Receber uma herança envolve mais do que a partilha de bens: é necessário fazer o inventário, procedimento legal que formaliza a transferência do patrimônio deixado por uma pessoa falecida aos seus herdeiros.
A legislação brasileira permite que o inventário seja feito pela via judicial, ou extrajudicial (em cartório), desde que todos os herdeiros sejam maiores, capazes e estejam de acordo, além da inexistência de testamento.
Normas constam da Lei nº 11.441/2007, incorporada ao Código de Processo Civil vigente.
Inventário é o procedimento destinado a identificar bens, direitos e dívidas da pessoa falecida, para posterior partilha entre os herdeiros. O Código de Processo Civil define regras gerais para a abertura e condução do inventário.
Prazo legal para abertura do inventário é de até 60 dias após o falecimento, sob pena de multa no Imposto sobre Transmissão Causa Mortis e Doação (ITCMD), tributo estadual cobrado na transferência dos bens.
Valor pode variar conforme:
Vale citar que o ITCMD (Imposto sobre Transmissão Causa Mortis e Doação de Quaisquer Bens ou Direitos) é regulamentado por cada estado, mas autorizado pela Constituição Federal.
Texto constitucional pode ser consultado no portal do Planalto.

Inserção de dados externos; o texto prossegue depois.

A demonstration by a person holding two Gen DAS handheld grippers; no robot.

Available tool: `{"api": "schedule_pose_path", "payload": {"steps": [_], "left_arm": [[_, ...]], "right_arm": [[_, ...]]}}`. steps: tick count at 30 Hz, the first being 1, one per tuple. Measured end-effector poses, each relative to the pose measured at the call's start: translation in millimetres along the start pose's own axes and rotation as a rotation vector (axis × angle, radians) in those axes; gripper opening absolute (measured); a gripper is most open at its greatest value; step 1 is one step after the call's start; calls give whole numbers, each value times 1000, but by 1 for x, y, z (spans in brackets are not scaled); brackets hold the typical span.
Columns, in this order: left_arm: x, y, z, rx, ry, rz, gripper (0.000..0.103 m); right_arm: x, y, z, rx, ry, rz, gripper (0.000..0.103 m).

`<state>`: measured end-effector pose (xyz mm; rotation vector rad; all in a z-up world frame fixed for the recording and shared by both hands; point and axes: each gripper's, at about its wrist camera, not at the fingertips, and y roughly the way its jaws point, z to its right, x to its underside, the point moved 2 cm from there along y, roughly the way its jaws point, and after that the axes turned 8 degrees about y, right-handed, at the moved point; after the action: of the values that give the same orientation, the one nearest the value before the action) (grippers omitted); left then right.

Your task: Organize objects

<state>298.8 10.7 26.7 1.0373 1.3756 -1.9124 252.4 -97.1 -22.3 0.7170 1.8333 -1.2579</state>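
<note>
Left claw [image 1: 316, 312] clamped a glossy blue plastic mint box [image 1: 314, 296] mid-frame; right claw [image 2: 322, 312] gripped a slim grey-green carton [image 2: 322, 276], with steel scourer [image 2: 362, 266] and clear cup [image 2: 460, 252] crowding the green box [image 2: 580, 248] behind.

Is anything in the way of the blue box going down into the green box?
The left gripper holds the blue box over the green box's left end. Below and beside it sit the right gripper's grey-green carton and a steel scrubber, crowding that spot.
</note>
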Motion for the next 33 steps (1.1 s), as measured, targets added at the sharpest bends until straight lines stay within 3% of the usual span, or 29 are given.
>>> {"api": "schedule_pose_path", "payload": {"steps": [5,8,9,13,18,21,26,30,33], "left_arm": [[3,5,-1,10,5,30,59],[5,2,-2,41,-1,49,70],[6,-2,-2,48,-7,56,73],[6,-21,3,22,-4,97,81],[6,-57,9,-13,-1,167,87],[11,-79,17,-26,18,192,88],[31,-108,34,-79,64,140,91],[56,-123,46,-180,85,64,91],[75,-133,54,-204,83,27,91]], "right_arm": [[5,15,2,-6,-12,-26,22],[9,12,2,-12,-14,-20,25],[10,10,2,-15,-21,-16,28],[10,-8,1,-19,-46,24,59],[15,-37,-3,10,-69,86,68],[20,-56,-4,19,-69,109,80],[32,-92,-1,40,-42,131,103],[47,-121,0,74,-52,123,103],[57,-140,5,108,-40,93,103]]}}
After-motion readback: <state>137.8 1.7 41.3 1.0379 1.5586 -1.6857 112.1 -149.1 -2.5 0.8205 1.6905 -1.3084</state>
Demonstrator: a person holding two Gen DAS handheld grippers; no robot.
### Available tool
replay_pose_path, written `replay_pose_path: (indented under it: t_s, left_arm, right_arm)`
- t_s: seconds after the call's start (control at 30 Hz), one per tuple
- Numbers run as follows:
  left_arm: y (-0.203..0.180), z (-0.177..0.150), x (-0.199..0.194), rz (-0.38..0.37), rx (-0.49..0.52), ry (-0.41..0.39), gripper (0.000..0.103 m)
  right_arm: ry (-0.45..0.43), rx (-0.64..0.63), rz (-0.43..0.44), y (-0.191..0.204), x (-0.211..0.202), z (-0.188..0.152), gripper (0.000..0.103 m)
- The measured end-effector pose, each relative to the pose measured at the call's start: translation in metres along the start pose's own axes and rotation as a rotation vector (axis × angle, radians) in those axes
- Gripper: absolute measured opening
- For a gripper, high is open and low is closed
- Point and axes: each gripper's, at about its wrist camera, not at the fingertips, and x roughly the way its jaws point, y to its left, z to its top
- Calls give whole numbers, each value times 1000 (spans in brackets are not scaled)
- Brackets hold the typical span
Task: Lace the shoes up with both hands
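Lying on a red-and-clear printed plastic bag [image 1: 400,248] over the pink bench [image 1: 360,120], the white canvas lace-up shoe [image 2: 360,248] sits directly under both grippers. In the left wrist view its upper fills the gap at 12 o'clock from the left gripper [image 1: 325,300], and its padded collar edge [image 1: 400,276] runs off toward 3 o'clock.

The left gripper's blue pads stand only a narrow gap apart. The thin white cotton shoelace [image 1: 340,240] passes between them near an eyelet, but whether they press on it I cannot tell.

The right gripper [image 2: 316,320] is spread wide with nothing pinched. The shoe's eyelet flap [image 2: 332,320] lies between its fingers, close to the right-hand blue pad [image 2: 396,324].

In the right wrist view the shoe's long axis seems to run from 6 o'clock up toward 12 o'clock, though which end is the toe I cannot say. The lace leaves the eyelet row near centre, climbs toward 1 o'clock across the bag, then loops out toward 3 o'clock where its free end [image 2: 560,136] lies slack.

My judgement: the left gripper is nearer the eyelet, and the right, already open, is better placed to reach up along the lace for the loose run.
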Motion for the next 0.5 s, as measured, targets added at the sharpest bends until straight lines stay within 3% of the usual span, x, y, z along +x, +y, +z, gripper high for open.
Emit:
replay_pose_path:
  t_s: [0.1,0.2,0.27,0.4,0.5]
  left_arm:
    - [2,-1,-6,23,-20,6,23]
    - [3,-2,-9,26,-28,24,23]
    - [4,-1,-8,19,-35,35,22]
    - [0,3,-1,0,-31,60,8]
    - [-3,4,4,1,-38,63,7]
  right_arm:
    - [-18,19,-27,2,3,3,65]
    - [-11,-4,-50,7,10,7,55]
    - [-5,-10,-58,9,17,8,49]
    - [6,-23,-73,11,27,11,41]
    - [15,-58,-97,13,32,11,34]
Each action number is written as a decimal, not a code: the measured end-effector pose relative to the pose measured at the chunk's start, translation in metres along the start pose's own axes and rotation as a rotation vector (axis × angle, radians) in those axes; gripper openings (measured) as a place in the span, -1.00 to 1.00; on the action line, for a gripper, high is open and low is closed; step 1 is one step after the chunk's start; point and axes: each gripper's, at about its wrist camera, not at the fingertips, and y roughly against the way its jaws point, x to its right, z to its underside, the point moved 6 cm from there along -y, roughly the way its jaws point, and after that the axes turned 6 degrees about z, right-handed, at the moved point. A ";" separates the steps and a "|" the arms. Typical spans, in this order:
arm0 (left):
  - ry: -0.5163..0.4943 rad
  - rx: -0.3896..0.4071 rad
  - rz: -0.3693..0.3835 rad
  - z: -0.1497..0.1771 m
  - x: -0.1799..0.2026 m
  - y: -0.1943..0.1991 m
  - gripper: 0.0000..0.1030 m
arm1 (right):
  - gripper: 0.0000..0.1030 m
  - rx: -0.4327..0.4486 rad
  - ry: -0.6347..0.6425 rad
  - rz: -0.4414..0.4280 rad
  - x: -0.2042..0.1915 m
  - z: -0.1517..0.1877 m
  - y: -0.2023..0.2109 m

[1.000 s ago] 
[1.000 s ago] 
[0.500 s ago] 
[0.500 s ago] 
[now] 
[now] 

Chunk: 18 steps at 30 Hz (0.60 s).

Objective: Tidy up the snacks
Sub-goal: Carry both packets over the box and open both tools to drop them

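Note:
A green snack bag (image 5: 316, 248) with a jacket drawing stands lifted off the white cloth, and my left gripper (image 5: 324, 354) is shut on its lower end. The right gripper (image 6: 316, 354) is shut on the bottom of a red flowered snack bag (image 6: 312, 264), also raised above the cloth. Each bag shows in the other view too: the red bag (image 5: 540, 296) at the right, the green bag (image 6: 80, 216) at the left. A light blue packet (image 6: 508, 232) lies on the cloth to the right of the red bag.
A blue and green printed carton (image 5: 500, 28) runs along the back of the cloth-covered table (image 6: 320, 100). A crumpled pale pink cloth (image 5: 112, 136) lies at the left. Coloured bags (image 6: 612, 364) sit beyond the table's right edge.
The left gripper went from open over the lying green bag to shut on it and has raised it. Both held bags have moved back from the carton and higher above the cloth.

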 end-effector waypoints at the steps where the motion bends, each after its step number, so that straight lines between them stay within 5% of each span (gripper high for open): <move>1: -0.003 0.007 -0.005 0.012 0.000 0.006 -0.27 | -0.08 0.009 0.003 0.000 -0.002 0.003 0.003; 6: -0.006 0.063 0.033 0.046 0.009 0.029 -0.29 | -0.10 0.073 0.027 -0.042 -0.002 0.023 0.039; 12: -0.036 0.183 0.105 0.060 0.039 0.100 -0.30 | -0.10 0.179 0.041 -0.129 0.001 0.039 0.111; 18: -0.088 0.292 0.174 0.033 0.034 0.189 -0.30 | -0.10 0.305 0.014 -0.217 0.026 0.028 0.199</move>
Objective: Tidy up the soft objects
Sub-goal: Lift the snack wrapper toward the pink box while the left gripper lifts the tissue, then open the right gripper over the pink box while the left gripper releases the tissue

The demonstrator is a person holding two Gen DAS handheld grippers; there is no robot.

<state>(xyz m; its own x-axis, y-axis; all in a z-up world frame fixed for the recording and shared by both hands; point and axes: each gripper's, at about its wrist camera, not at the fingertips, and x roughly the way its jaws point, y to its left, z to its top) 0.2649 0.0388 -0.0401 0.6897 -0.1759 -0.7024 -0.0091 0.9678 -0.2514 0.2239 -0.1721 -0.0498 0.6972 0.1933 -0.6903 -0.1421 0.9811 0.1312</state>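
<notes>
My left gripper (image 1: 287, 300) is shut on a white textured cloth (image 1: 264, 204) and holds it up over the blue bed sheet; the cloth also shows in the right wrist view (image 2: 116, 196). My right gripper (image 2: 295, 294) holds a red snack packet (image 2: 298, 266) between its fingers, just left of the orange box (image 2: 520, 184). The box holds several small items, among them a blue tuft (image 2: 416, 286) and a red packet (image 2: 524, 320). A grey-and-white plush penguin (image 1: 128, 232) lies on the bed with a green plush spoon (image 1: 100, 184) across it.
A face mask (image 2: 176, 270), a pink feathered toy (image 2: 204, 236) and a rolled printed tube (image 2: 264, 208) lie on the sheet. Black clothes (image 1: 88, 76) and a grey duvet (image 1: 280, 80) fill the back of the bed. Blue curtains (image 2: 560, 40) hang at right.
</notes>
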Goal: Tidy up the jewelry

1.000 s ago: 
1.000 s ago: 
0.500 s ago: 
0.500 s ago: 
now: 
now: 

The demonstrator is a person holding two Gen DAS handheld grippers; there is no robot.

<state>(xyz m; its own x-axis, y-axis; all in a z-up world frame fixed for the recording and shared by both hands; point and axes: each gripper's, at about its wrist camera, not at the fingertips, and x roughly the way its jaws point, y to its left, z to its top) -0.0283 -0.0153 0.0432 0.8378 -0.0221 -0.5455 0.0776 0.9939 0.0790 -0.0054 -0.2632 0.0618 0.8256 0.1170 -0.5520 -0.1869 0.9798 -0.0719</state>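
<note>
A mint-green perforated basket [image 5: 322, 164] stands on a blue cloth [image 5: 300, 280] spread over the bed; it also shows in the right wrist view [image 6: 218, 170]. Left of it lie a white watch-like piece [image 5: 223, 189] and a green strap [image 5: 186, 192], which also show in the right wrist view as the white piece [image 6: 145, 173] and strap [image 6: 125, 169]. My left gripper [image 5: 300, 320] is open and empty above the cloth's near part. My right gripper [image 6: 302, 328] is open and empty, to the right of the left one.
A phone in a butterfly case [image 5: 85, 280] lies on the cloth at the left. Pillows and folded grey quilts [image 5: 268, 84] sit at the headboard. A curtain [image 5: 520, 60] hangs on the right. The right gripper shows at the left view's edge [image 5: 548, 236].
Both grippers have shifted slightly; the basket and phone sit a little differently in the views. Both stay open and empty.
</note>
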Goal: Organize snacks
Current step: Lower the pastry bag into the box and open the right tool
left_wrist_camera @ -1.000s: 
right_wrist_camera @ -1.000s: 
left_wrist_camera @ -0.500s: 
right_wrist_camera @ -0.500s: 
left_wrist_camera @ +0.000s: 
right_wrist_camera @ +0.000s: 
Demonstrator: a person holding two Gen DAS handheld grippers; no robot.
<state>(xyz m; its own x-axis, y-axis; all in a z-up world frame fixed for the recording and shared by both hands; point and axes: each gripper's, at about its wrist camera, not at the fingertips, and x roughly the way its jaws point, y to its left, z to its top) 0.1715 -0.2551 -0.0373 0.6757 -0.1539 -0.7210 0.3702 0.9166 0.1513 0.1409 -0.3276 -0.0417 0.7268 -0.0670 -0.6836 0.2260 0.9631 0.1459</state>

Em geral, a alíquota do imposto varia entre 2% e 8% sobre o valor da herança, dependendo do estado.
Ainda de acordo com o Código de Processo Civil, o inventário pode ser realizado por escritura pública em cartório, quando todos os herdeiros forem capazes e estiverem de acordo, o que tende a tornar o procedimento mais simples e célere.
Nos casos em que há divergência, testamento, herdeiros menores ou incapazes, o processo deve tramitar pela via judicial, seguindo os prazos do Judiciário.
Por isso, antes de iniciar o procedimento, é recomendado consultar um advogado e verificar as regras específicas do estado onde o inventário será realizado.